Frodo prodded the porridge with his spoon. It squished, but failed to look any more appetizing. No one had ever given him porridge for breakfast in Buckland, which he thought showed admirable good sense on the part of his Brandybuck relations. He was hungry enough, but staring into his bowl was starting to make him lose his appetite.

"Add some honey," Bilbo said unsympathetically. He tucked into his own bowl with gusto. "I don't know what you have against it, it tastes perfectly fine."

It was just Frodo's luck that Bilbo, who was normally as lax a guardian as anyone could wish for, was absolutely stubborn about food. The kitchen was his domain, and all meals were planned, prepared, and distributed by him. Under his watchful eye, Frodo was allowed to assist with certain food-related tasks that did not involve use of fire or anything very sharp. Most of the time, Frodo got asked to do the washing up. But like all hobbits, he was glad for any excuse to be in the kitchen, and Bilbo was a talented cook. Frodo rarely had any reason to do other than eat what he was given. But Bilbo had no patience for finicky eaters. If Frodo didn't like his porridge, he had better eat it just the same.

He poured a generous dollop of honey into his bowl and spent more time than was necessary mixing it into the porridge. He was just about to lift a tentative spoonful to his lips when Thorin took a seat beside him at the table. The wooden chair he had chosen emitted a soft creak. Thorin's long-term residence in Bag End was making it quite clear that hobbit furniture was not built with a dwarf's height or bulk in mind. Thankfully, the late Bungo Baggins had believed that sturdy furniture was a worthwhile investment, and so long as Thorin didn't go about in full battle armor nothing seemed in danger of imminent collapse.

As usual, Thorin started the day by gulping down several cups of black tea, which Bilbo brewed for him to be so strong that one sip of it had made Frodo think his eyes were about to fly right out of their sockets. This tea, he had observed, appeared to be vital to Thorin's ability to speak in complete sentences. Before the third cup, he rarely did more than grunt irritably.

Today, he was giving the pot of porridge a baleful stare that very closely mirrored Frodo's own feelings. Frodo felt suddenly grateful to have an unexpected ally.

Bilbo looked from the porridge to Thorin and back again. Then, some strange emotion flickered behind his eyes. He stood up from the table.

"I'm so sorry," he said. "I wasn't thinking. I'll go make something else. Do you want bacon?" He bustled off into the kitchen.

Frodo gave Thorin a long, considering look.

"Why don't you have to eat it?" he asked. True, Thorin was a lot larger and more frightening than he was, but Bilbo wasn't the type to be intimidated. After all, he had faced down a dragon before.
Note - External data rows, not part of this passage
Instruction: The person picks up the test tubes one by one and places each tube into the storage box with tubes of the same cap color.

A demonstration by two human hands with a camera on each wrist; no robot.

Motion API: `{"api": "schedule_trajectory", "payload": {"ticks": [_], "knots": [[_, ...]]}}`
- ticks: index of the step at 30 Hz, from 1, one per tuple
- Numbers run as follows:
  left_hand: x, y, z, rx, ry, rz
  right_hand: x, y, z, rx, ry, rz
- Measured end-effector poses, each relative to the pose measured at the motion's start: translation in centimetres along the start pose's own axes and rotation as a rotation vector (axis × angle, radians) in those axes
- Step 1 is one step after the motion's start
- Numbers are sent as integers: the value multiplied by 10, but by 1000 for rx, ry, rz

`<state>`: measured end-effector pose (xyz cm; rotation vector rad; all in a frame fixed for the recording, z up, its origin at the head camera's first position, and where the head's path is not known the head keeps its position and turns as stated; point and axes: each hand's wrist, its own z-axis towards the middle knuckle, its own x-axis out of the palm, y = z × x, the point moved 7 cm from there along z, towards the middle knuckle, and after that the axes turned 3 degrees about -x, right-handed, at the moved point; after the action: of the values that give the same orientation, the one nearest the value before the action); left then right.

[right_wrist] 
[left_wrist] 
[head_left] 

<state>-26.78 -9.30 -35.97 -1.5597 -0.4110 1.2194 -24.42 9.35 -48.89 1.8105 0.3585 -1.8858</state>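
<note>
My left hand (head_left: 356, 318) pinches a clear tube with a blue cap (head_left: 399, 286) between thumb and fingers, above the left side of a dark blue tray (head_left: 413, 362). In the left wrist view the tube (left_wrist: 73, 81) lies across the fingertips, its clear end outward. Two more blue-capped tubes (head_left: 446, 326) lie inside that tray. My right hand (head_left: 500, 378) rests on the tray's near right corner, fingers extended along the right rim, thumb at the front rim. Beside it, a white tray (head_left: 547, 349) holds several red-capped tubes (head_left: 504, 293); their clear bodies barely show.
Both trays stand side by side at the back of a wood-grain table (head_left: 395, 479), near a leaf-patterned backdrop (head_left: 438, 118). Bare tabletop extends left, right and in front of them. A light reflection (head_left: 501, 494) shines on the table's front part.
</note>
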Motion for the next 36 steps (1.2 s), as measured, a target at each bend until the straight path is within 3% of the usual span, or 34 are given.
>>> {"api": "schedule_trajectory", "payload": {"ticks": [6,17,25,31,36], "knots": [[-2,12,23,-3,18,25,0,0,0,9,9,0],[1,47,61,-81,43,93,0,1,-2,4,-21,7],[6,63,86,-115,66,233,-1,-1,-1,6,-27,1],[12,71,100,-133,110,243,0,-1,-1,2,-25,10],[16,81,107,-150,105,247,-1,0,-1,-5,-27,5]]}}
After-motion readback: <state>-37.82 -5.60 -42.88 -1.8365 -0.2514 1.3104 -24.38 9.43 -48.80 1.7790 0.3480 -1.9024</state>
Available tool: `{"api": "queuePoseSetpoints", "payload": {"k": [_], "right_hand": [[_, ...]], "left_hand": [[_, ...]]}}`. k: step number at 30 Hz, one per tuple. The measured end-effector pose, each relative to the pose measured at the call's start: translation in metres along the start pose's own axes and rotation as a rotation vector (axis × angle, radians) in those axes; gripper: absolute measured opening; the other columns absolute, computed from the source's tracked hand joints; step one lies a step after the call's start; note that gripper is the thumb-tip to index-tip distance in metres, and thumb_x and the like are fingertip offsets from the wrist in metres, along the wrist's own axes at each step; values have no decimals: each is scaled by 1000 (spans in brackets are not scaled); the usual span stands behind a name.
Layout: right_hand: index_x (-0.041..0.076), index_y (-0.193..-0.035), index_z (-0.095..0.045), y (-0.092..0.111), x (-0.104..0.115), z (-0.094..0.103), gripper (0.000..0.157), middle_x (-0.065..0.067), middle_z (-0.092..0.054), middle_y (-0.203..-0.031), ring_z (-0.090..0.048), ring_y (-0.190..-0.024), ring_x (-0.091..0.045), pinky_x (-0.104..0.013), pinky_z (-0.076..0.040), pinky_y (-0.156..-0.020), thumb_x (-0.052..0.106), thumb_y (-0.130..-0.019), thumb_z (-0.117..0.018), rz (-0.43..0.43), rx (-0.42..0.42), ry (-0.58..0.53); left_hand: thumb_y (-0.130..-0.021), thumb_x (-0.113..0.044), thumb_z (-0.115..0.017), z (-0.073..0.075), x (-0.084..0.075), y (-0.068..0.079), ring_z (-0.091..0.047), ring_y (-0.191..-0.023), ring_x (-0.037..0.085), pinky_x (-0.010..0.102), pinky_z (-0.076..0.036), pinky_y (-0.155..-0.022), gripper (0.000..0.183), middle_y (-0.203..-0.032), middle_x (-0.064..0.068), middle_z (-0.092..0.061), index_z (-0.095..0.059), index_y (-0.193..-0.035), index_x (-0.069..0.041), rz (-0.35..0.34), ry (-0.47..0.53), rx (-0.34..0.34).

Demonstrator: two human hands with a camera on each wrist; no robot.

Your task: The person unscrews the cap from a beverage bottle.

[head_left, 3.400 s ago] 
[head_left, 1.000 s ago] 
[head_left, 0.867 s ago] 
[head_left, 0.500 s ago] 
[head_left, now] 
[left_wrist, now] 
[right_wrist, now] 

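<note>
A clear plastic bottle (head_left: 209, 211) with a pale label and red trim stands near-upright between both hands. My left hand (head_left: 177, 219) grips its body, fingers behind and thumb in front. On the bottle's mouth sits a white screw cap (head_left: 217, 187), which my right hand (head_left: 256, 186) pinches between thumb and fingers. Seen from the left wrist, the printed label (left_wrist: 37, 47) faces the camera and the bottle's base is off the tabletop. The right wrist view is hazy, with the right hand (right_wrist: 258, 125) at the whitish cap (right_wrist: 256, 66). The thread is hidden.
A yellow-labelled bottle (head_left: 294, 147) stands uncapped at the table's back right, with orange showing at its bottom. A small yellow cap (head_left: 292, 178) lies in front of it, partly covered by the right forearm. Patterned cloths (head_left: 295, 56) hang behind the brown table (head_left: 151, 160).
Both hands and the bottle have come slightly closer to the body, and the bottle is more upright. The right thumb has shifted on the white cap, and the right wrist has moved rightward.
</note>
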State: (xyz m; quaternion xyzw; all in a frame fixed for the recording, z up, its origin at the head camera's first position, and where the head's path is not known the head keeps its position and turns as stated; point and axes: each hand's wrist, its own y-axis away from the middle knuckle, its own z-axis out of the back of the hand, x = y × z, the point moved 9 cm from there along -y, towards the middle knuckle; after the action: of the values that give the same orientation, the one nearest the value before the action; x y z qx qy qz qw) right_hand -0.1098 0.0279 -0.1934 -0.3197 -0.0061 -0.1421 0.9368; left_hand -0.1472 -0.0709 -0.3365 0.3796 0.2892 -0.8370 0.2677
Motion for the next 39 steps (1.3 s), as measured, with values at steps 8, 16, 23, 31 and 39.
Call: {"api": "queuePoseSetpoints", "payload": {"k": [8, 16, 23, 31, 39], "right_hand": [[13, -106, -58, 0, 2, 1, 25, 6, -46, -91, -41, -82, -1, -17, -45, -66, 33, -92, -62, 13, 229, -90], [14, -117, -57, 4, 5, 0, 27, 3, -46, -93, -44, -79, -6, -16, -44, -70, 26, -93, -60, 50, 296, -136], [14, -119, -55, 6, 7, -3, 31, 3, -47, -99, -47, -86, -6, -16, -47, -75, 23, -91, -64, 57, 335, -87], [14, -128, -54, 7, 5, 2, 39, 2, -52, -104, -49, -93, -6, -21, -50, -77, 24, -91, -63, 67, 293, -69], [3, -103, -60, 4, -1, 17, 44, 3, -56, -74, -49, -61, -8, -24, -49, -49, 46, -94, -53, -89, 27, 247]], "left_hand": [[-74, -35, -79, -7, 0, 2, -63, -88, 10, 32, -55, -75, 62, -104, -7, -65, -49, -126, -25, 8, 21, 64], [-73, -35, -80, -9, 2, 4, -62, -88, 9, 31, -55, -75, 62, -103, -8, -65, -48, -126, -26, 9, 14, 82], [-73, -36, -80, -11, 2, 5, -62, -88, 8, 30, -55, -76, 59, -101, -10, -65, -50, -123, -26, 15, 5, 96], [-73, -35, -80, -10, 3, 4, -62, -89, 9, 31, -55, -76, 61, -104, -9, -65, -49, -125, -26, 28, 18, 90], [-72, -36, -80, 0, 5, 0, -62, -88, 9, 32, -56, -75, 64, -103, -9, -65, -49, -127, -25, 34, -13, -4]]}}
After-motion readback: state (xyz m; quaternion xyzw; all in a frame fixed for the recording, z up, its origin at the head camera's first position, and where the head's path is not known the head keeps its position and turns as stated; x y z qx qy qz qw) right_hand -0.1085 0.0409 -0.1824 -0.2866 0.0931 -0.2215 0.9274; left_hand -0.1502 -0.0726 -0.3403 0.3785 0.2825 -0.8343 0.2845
There must be some other reason why Thorin was not subject to the tyranny of the kitchen.

Thorin took another long swallow of tea.

"Did you ever eat something while you were sick, or feel sick after eating something, and then find that later on you could not abide the sight of it?"

"Sure," Frodo said. "Once Merry and I stole a whole bunch of Aunt Esmeralda's pecan pies —well, it was Merry's idea really—and we ate so many of them that I spent the whole night throwing up. And ever since then I haven't been able to eat pecan pie. Merry still can, though. It's really not fair."

Thorin nodded gravely.

"It's something like that, I imagine."

"So you ate porridge while you were sick, and now you can't eat it at all?" Frodo asked.

"Not just porridge," Bilbo said, coming back into the room with a plate of bacon and eggs for Thorin and a single piece of bacon as a pity offering for Frodo. "That winter I stayed in Erebor, we didn't have enough food. It seemed like all we had to eat for months was gruel and terrible stew."

"You don't seem to mind," Frodo pointed out.

Bilbo shrugged. "I wasn't sick at the time. Besides, it takes a lot more than that to put hobbit off his food."

Frodo picked up his spoon and started to eat the porridge. At least he had never had to worry about a food shortage, although he knew that there had been at least one terrible winter in the past hundred years when even the Shire had suffered from a famine. He could manage to eat porridge for one morning, as long as he didn't have to have it every day for months.


Bilbo chuckled inwardly as he watched Thorin sneak Frodo a couple more pieces of bacon. Like most dwarves, he was not particularly gifted at subtlety. Nevertheless, Bilbo pretended not to notice. He didn't care that much what Frodo ate. It seemed that whatever he tried to be strict about with the boy failed miserably, probably because he had no idea when to be strict and when to be lenient. He had realized quickly that Frodo was probably too old to have his cousin telling him to clear his plate, although he could certainly remember his own mother crossing her arms over her chest and telling him that until he was the master of the house he should shut up and eat what he was given. He had been thirty-five at the time.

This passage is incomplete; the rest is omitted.